The House on Sunset Lake - Page 21

The taxi stopped outside the white pillars of Casa D’Or and the driver took a minute to stare up at its grandeur.

‘Great place,’ he whistled through his teeth, turning off the engine and getting out for a closer look. ‘Is this a hotel or something?’

‘It’s a house,’ said Jennifer, fumbling around in her purse for a twenty-dollar bill, feeling a suddenly flurry of nerves.

She stepped out of the taxi and waited on the front steps as the driver popped the trunk and lugged out her two heavy suitcases.

‘You have a nice day now,’ he grinned as she pushed the money into his palm, adding an extra five dollars. Taxis expected a good tip when they turned up at Casa D’Or.

Jennifer released a small sigh as her own gaze locked on the house, its tall white pillars and seven chimneys that stretched into the cloudless blue sky. As she inhaled slowly, the smell of the glorious gardens just feet away from her filled her lungs, the scent of antique roses and delphiniums as sweet as it was heady.

‘Home sweet home,’ she whispered, but as she closed her eyes, a knot of anxiety tightened in her belly.

Catching a plane to Savannah had seemed such a good idea twenty-four hours earlier. She’d had enough of New York: the city, the Hamptons, where she’d spent a weekend squashed into a three-bedroom beachfront cottage with fourteen other girls. It had not been the summer idyll she had imagined, the one that had been sold to her by her college room-mate, Amanda. Instead Manhattan had been hot and hectic, and Long Island had been no better.

She’d been lying on her camp bed, trying to ignore the smell of weed, the music and the screams of her friends flirting with the boys from the house next door, when she’d had the radical thought that she didn’t need to stay there.

A standby ticket had cost her two hundred bucks, the flight had taken just a couple of hours, and the noise and pace of the metropolis had been left behind her for the more simple life she’d never even known she craved. If only it was that easy, she thought, pushing her key into the lock and walking into the grand wood-panelled hall.

Her mother was coming down the sweeping staircase that took centre-stage in the entrance at the exact moment of her arrival.

‘Jennifer. What on earth . . . ?’ said Sylvia Wyatt, her delicate features betraying no sign of disbelief except for a slight widening of her eyes.

‘Surprise,’ grinned Jennifer, dropping her suitcases on the walnut floor, hoping to raise some reaction from her mother. She did not expect an embrace – her mother had never been anything other than brittle and cool – but as Sylvia Wyatt stood motionless at the bottom of her stairs, back straight, one hand resting on the curve of the banister, even Jennifer was surprised at the coldness of her response. If she was glad to see her recently graduated daughter back from college and the city, she certainly didn’t look it.

‘You were supposed to be in New York till the twentieth,’ she said crisply, her eyes noting the two suitcases by Jennifer’s feet.

‘I know. I just thought, why be there when I could be here . . .’

‘You could have let us know.’

‘It was a spur-of-the-moment decision,’ said Jennifer, feeling herself curl under the heat of the late Southern afternoon and her mother’s expression of being inconvenienced.

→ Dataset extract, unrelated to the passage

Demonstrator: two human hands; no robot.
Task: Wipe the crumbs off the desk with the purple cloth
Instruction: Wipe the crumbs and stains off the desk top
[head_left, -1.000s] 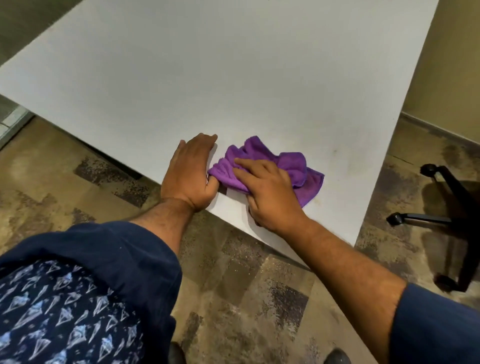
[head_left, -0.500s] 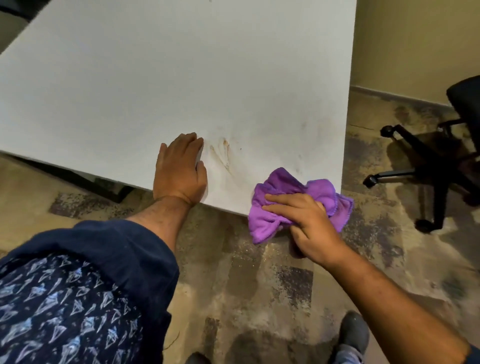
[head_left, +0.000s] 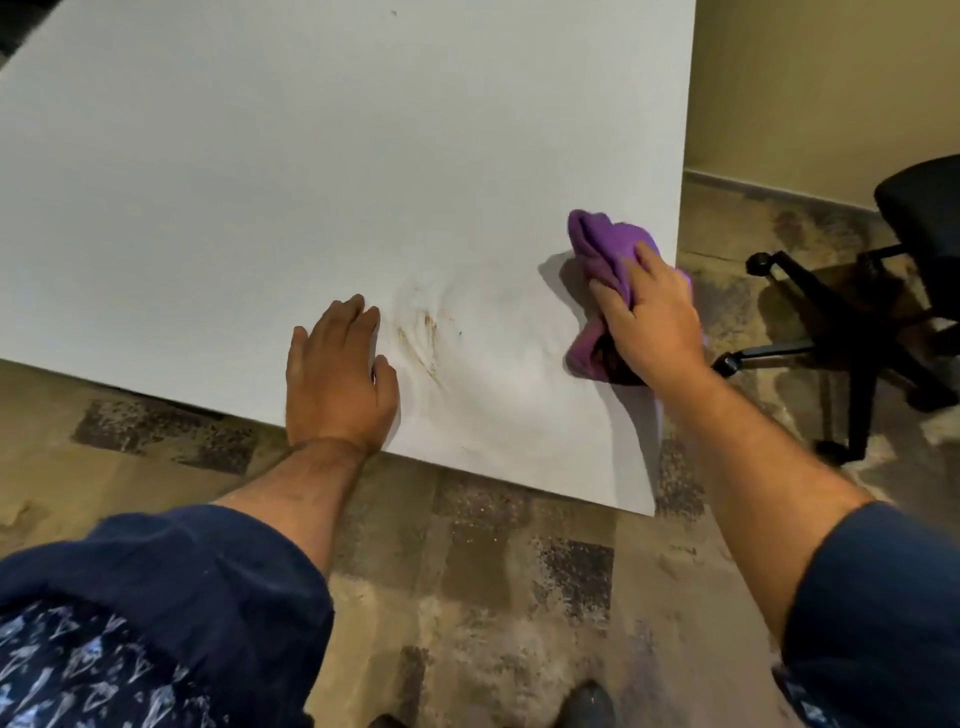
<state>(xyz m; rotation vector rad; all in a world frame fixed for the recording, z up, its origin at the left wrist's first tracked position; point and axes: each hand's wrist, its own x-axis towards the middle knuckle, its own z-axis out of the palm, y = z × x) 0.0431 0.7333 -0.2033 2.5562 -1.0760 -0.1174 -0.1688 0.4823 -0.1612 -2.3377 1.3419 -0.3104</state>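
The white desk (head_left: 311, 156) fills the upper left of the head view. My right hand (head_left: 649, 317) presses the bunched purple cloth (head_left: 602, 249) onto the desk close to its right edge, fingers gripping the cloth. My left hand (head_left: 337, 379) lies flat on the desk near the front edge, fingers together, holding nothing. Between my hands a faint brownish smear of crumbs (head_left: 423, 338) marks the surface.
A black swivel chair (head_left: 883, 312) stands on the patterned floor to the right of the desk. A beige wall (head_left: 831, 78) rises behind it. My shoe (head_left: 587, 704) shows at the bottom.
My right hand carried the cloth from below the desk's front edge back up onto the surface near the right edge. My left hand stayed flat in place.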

‘Your father will be pleased to see you,’ Sylvia replied finally.

‘Is he home?’

‘Just now. He’s on the terrace.’

Jennifer felt her spirits perk up. She ran through the house, past the dining room, the kitchen and the sun-filled solarium, and saw the familiar figure of her father standing on the back terrace overlooking the lake.

He turned and saw her, and his face broke into a grin and he held his arms open for her to run into.

‘What’s this?’ he laughed as they gave each other a tight hug.

‘I’m back.’

‘So I see,’ he said, pulling away and throwing his arm around her shoulder. ‘What is it? A flying visit? How long have we got you for? You know, I think we have some celebration cake left over from the Fourth of July. Sylvia, find Marion. See what treats we have for our daughter.’

‘I missed you,’ said Jennifer honestly, perching on a chair.

‘You mean Connor’s back from the Caribbean,’ he winked, taking off his panama hat.

Her boyfriend had spent the past three weeks sailing around the British Virgin Islands. It was pretty much Jennifer’s dream vacation – sailing was what had bonded her and Connor in the first place – but it was to be a boys’ trip after his graduation from Harvard, and she had not been invited.

‘Yes, he got back a couple of days ago, but that’s not why I’m here.’

‘You can admit it,’ scoffed her father. ‘These are your glory days.’